Failing to parse date given as integers from a (MS)SQL query #17855

drorata · 2017-10-12T14:53:49Z

Code Sample

SQL = """
SELECT TOP 10
submitted_date_id
FROM my_table
WHERE submitted_date_id BETWEEN %(mindate)s AND %(maxdate)s
"""

df = pd.read_sql(
    SQL, 
    con, 
    params={'mindate': 20171008, 'maxdate': '20171010'},
    parse_dates={'submitted_date_id': '%Y%m%d'})

df

The underlaying database is MSSQL and I'm using pymssql to build the connection con.

Problem description

The column submitted_date_id has integers representing the date YYYYMMDD. The code above is expected to parse the column and populate the resulting column in the dataframe with Timestamp objects. However, this code yields an error:

ValueError: cannot cast unit %Y%m%d

The current behavior is counter intuitive and seems to assume that the date column contains stings. A work around is to cast the column in the query to VARCHAR, but this is cumbersome. Moreover, it adds unneeded complexity to the query.

Expected Output

When providing the format of the dates to parse_dates, it is expected that the column will hold Timestamp objects.
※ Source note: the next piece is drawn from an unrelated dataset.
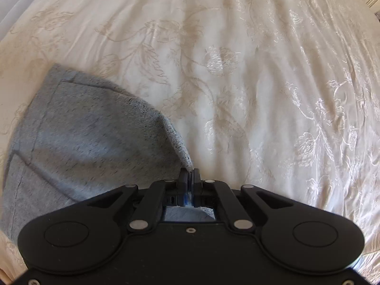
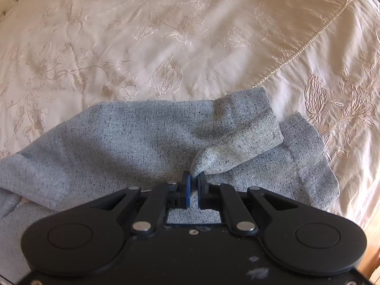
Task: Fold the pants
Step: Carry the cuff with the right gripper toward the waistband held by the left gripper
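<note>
Here, the grey pants (image 2: 142,137) are spread on the cream embroidered bedspread (image 2: 166,35) of a bed. A raised fabric edge is pinched by the closed fingers of the left gripper (image 1: 190,174), and a bunched fold (paler inside showing) is clamped in the right gripper (image 2: 194,178).

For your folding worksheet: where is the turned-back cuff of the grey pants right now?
In the right wrist view, the turned-back cuff lies right of centre on the grey pants, its tip pinched in the right gripper, below the bedspread's corded seam.
</note>
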A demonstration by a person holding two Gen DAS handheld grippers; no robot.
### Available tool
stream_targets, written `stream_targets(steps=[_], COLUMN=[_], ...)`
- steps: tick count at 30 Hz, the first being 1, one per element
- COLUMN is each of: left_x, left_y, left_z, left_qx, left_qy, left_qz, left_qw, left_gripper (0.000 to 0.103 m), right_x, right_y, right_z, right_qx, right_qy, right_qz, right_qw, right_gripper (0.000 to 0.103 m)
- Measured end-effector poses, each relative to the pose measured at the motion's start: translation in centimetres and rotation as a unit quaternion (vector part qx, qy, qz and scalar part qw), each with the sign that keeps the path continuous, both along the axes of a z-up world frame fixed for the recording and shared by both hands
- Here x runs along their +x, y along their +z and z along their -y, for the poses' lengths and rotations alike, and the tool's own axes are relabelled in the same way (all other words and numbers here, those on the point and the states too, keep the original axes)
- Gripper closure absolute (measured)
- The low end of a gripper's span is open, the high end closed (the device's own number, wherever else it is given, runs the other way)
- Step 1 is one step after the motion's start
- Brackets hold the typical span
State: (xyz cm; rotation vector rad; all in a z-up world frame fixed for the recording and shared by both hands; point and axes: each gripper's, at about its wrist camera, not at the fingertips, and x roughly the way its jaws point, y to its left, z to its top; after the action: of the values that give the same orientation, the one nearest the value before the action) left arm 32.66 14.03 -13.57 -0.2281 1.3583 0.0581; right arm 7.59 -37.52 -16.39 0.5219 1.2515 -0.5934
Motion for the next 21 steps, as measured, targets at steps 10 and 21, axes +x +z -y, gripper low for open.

Output of `pd.show_versions()`

INSTALLED VERSIONS

commit: None
python: 3.6.2.final.0
python-bits: 64
OS: Darwin
OS-release: 16.7.0
machine: x86_64
processor: i386
byteorder: little
LC_ALL: en_US.UTF-8
LANG: en_US.UTF-8
LOCALE: en_US.UTF-8

pandas: 0.20.3
pytest: 3.2.1
pip: 9.0.1
setuptools: 36.3.0
Cython: None
numpy: 1.13.1
scipy: 0.19.1
xarray: None
IPython: 6.2.0
sphinx: 1.6.4
patsy: None
dateutil: 2.6.1
pytz: 2017.2
blosc: None
bottleneck: None
tables: None
numexpr: None
feather: None
matplotlib: 2.0.2
openpyxl: None
xlrd: None
xlwt: None
xlsxwriter: None
lxml: None
bs4: None
html5lib: 0.999999999
sqlalchemy: None
pymysql: None
psycopg2: None
jinja2: 2.9.6
s3fs: None
pandas_gbq: None
pandas_datareader: None

The text was updated successfully, but these errors were encountered:

jreback · 2017-10-13T02:13:40Z

w/o a reproducible example you would have to debug this and see where things are going wrong.
as we handle this case already. (not 100% sure that the implementation actually passes things thru properly though).

In [10]: pd.to_datetime(20170101, format='%Y%m%d')
Out[10]: Timestamp('2017-01-01 00:00:00')
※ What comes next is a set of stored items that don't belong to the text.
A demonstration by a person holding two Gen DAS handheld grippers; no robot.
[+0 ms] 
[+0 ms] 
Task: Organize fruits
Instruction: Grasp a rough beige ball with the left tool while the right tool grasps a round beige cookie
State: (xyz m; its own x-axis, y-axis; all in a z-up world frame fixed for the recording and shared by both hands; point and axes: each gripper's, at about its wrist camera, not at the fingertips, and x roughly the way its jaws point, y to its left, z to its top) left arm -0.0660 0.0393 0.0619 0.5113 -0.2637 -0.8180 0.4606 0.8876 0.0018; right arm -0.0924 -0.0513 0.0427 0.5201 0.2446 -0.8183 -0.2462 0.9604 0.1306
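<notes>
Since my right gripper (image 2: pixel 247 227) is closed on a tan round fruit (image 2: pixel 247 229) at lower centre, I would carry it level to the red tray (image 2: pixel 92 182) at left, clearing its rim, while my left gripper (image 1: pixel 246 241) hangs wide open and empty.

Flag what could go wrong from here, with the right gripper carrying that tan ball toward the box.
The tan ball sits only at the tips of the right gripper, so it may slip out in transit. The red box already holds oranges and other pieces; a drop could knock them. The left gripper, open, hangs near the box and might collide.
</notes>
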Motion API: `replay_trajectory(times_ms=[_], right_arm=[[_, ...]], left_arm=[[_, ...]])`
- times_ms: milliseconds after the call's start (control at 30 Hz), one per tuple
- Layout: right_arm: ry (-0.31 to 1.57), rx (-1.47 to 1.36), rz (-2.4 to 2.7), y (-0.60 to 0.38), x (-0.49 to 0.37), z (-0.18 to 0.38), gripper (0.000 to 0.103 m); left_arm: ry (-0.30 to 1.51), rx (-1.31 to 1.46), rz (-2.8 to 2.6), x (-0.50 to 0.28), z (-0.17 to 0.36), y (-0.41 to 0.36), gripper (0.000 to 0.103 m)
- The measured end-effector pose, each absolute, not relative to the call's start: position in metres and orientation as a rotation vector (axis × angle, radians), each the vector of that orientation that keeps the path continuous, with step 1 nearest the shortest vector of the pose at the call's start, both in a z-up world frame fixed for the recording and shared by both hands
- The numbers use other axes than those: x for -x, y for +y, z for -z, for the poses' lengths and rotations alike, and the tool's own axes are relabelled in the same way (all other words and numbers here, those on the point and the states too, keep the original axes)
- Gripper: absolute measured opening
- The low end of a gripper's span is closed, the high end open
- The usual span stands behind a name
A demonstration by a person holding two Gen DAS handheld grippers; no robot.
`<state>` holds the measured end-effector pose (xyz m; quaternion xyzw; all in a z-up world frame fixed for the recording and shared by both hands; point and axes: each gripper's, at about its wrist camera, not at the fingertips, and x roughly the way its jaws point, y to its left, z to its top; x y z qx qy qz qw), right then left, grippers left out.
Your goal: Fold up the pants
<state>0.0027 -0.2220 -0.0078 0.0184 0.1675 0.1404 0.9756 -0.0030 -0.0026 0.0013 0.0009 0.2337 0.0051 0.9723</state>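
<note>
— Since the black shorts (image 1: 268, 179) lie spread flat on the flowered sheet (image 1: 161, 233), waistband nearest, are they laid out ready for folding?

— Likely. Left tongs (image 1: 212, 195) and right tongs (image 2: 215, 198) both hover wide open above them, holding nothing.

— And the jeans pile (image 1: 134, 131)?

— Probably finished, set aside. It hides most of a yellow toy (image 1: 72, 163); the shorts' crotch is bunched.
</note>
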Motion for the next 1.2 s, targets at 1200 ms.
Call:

In [11]: pd.to_datetime('20170101', format='%Y%m%d')
Out[11]: Timestamp('2017-01-01 00:00:00')

drorata · 2017-10-13T08:09:48Z

Here's a reproducible example:

import sqlalchemy
import pymysql
import pandas as pd

eng = sqlalchemy.create_engine('mysql+pymysql://sql2199180:kI1*yG4%@sql2.freemysqlhosting.net/sql2199180')
con = eng.connect()

pd.read_sql('select d from foo', con) # Works
pd.read_sql('select d from foo', con, parse_dates={'d': '%Y%m%d'}) # Fails
pd.read_sql('select CONVERT(d, CHAR(10)) as d from foo', con, parse_dates={'d': '%Y%m%d'}) # Works

jorisvandenbossche · 2017-10-13T09:26:26Z

So this is the current code to handle the parse_dates keyword:

pandas/pandas/io/sql.py

Lines 102 to 119 in c277cd7

    
           def _handle_date_column(col, utc=None, format=None): 
        
               if isinstance(format, dict): 
        
                   return to_datetime(col, errors='ignore', **format) 
        
               else: 
        
                   if format in ['D', 's', 'ms', 'us', 'ns']: 
        
                       return to_datetime(col, errors='coerce', unit=format, utc=utc) 
        
                   elif (issubclass(col.dtype.type, np.floating) or 
        
                         issubclass(col.dtype.type, np.integer)): 
        
                       # parse dates as timestamp 
        
                       format = 's' if format is None else format 
        
                       return to_datetime(col, errors='coerce', unit=format, utc=utc) 
        
                   elif is_datetime64tz_dtype(col): 
        
                       # coerce to UTC timezone 
        
                       # GH11216 
        
                       return (to_datetime(col, errors='coerce') 
        
                               .astype('datetime64[ns, UTC]')) 
        
                   else: 
        
                       return to_datetime(col, errors='coerce', format=format, utc=utc)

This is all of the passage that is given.